*spin-off* Tessellation

There has been some work for compute tesselation.
Fractional Reyes-Style Adaptive Tessellation for Continuous Level of Detail
D3D11 software tesselation (talk, pdf)
It seems hardware tessalation is not up to snuff for most applications, is it a waste of transistor space? I once asked in some thread whether some future gpus could have hardware specific to re-projecting and re-using information from prior buffers, and the common stance was that using that transistor space for general computation was more feasible. Will we see hardware tesselators go the way of dodo (like fixed T&L)?
 
Well it's more used than the Geometry thingy ^^ ;)

We should see with this generation of games/consoles how much it ends up being used to find whether it was wasted silicon or not...
 
Well it's more used than the Geometry thingy ^^ ;)

We should see with this generation of games/consoles how much it ends up being used to find whether it was wasted silicon or not...

I mean if one can do it through compute units more efficiently and in more flexible ways (I'm betting GT6 type smooth transitioning tesselation may not be(?) possible on hardware tesselation units, but I'd be glad if someone could inform us here), why would you want to use hardware tesselation?
 
I mean if one can do it through compute units more efficiently and in more flexible ways (I'm betting GT6 type smooth transitioning tesselation may not be(?) possible on hardware tesselation units, but I'd be glad if someone could inform us here), why would you want to use hardware tesselation?
Hull/domain shaders (pre and post tessellation shaders) use exactly the same compute units as pixel/vertex/geometry/compute shaders. These stages of tessellation are fully programmable. The only thing that is not programmable is the calculation of the barycentric coordinates of the amplified geometry (and the connectivity of the amplified geometry - it is fixed). Smooth (continuous) tessellation is supported by the fixed function tessellation block (domain shader invocation barycentric coordinates are interpolated from triangle edges to center).

With DX11 tessellation pipeline you can program many different kinds of tessellation schemes. Some schemes are not as efficient as others. Hopefully in the future, the GPUs support flexible user defined pipelines, with custom data flow and fine grained (programmable) thread dispatch.
 
A real NURBS setup submits patch-data to the tessellator, not triangles, and it's pretty much standard. .
Is NURBS really that popular these days? I would have thought that (AFAICR) given the it needs a quad-based topology which, when combined with non-uniform detail, it's surely a bit of a nuisance to use. I would have though subdivision surfaces, would be a better option.
 
Is NURBS really that popular these days? I would have thought that (AFAICR) given the it needs a quad-based topology which, when combined with non-uniform detail, it's surely a bit of a nuisance to use. I would have though subdivision surfaces, would be a better option.

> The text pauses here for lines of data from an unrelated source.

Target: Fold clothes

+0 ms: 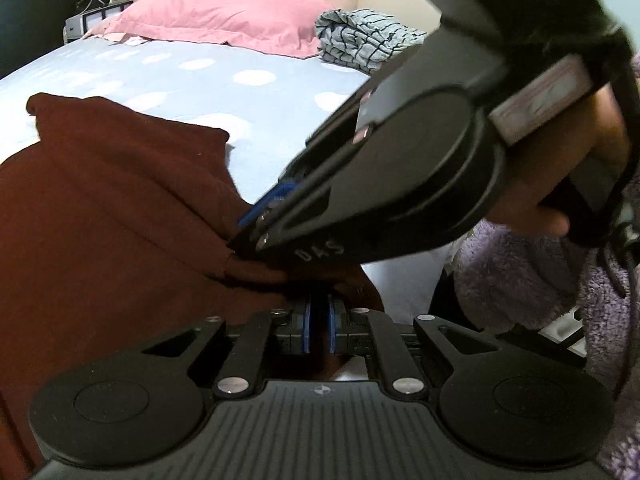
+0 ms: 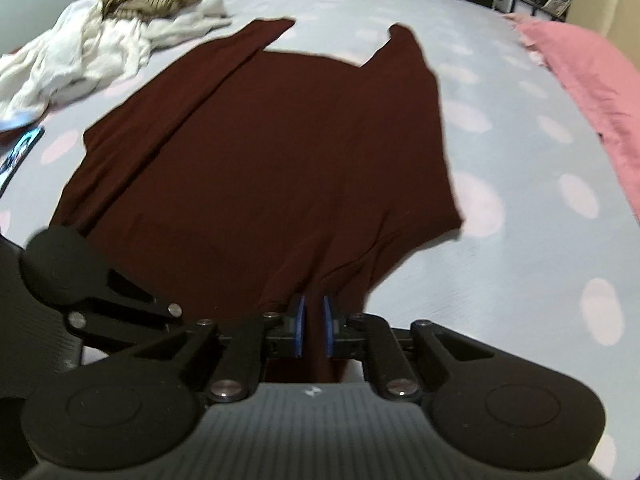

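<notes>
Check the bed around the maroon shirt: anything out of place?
A phone lies on the sheet left of the maroon shirt, near an unfolded pile of white and tan clothes. Nothing looks spilled or damaged.

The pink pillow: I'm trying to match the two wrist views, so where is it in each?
Left wrist: pink pillow at top centre, against the headboard.
Right wrist: at the right edge, running down the frame.
Shared landmark: the maroon shirt spread on the dotted sheet.
</notes>
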Available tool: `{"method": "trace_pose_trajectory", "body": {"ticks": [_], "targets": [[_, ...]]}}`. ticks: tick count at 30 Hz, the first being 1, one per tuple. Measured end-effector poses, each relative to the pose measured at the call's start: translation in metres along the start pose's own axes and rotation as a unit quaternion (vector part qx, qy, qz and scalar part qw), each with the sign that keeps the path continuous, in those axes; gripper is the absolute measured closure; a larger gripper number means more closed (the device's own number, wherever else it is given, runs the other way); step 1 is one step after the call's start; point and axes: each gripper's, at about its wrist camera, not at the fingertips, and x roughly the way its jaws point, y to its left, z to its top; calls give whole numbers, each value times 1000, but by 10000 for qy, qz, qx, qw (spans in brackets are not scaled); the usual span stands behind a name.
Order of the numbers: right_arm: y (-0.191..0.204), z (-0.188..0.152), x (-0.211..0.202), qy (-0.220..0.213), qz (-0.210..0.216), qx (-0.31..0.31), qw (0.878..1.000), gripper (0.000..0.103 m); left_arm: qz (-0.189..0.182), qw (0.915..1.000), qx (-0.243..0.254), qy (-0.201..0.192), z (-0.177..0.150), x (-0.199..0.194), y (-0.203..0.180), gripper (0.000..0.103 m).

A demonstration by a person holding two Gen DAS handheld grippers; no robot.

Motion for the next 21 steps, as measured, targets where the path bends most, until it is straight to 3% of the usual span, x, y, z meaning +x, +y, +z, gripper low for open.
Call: {"method": "trace_pose_trajectory", "body": {"ticks": [6, 12, 16, 21], "targets": [[4, -2, 4, 147, 245, 89, 9996, 90, 251, 9987, -408, 190, -4, -21, 16, 97], [-5, -4, -26, -44, 266, 300, 9992, 90, 408, 9911, -1250, -191, 2, -39, 43, 97], [-24, -4, -45, -279, -155, 644, 9974, 90, 525, 9785, -1936, -470, 12, -37, 62, 96], [-35, -8, -34, -137, -455, 840, 9953, 90, 495, 9678, -2421, -488, 34, -14, 76, 94]]}}
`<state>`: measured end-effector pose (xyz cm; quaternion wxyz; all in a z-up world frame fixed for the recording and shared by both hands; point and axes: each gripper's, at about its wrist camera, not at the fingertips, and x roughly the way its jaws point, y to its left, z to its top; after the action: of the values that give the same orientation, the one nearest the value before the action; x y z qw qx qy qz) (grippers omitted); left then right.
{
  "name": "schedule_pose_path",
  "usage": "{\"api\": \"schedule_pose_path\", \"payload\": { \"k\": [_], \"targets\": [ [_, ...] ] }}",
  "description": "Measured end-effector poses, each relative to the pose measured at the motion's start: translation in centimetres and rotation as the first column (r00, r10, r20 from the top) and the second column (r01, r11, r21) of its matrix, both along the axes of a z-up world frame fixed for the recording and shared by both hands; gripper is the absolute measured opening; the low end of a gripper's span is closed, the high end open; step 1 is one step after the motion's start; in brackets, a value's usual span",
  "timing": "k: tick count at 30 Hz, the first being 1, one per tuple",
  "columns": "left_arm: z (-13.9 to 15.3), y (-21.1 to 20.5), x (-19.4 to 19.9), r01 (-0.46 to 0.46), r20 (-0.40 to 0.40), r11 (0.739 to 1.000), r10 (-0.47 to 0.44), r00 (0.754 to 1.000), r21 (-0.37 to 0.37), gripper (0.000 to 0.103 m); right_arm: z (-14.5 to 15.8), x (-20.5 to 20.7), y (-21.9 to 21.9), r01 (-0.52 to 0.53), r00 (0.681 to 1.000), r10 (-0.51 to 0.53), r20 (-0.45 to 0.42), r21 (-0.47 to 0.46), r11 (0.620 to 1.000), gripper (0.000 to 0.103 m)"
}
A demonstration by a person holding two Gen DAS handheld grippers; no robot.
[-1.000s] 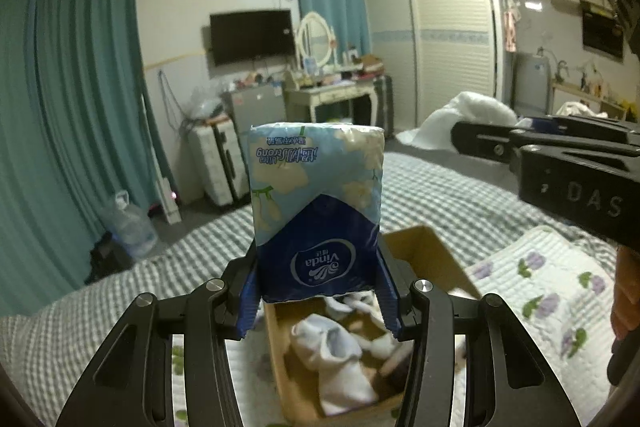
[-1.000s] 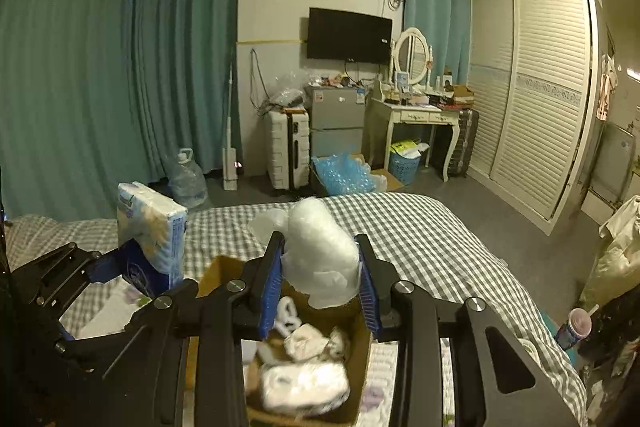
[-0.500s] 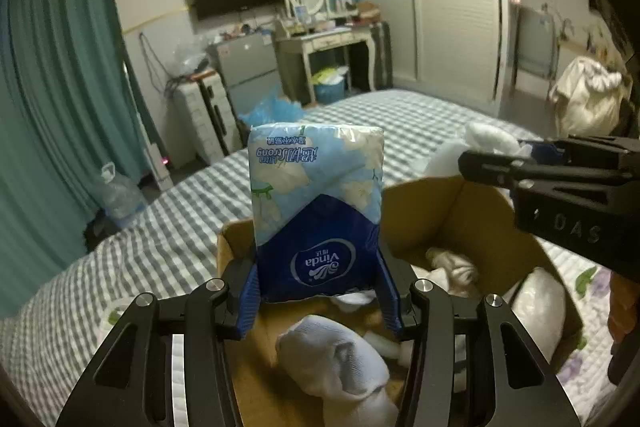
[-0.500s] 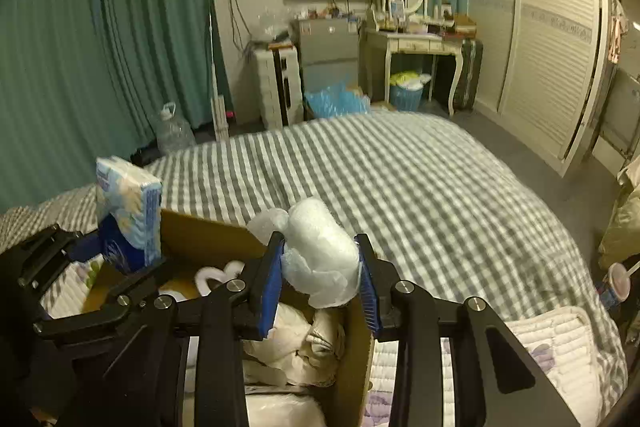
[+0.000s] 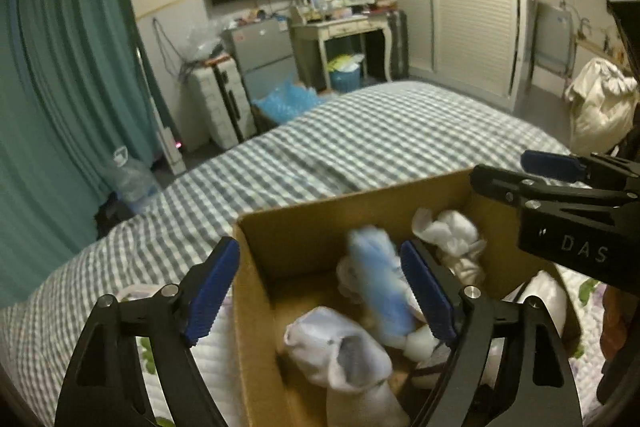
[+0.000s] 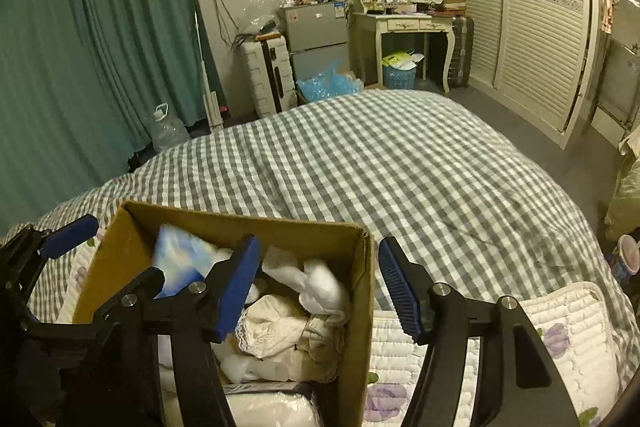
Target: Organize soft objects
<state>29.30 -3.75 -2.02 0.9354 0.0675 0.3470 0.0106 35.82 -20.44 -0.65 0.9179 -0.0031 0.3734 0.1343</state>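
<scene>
A cardboard box (image 5: 280,251) sits on the checked bedspread (image 6: 380,163), with a quilted floral pad (image 6: 560,339) under it. Its near-left wall stands between my left gripper's (image 5: 320,291) fingers, and its right wall rises between my right gripper's (image 6: 316,287) fingers. Both grippers are spread wide and hold nothing. The blue-and-white tissue pack (image 5: 380,283), blurred, is inside the box, just beside my left gripper's right pad, among rolled white socks (image 5: 344,351). From the right wrist it lies at the box's left side, and a white bundle (image 6: 320,283) lies between my right fingers.
</scene>
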Motion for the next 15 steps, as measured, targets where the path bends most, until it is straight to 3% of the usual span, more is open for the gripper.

Depends. I worked with industrial designers, and there are pure parametric surface CSG trees (Rhino, SolidEdge). I myself, as a hobby, developed ship-bodies with spline-patches, which is ofc basically how real ship-bodies have been developed a hundred years ago.
Parametric modelling and sculpting are two very different things. In general I prefer parametric modelling because it is non-destructive, progressive, and it's easy to make interactive models, because you can control parameters programatically and then just reevaluate the mesh. LOD is also inherently available, your visible base model is in fact already a level of the "real" model.
You can still sculpt on top of parametric models and also rig either, but my experience is that most artists prefer going full free-style, instead of doing models like a programmer. :)
 
Subdivision surfaces are effectively parametric surfaces but just allow much more flexible topology.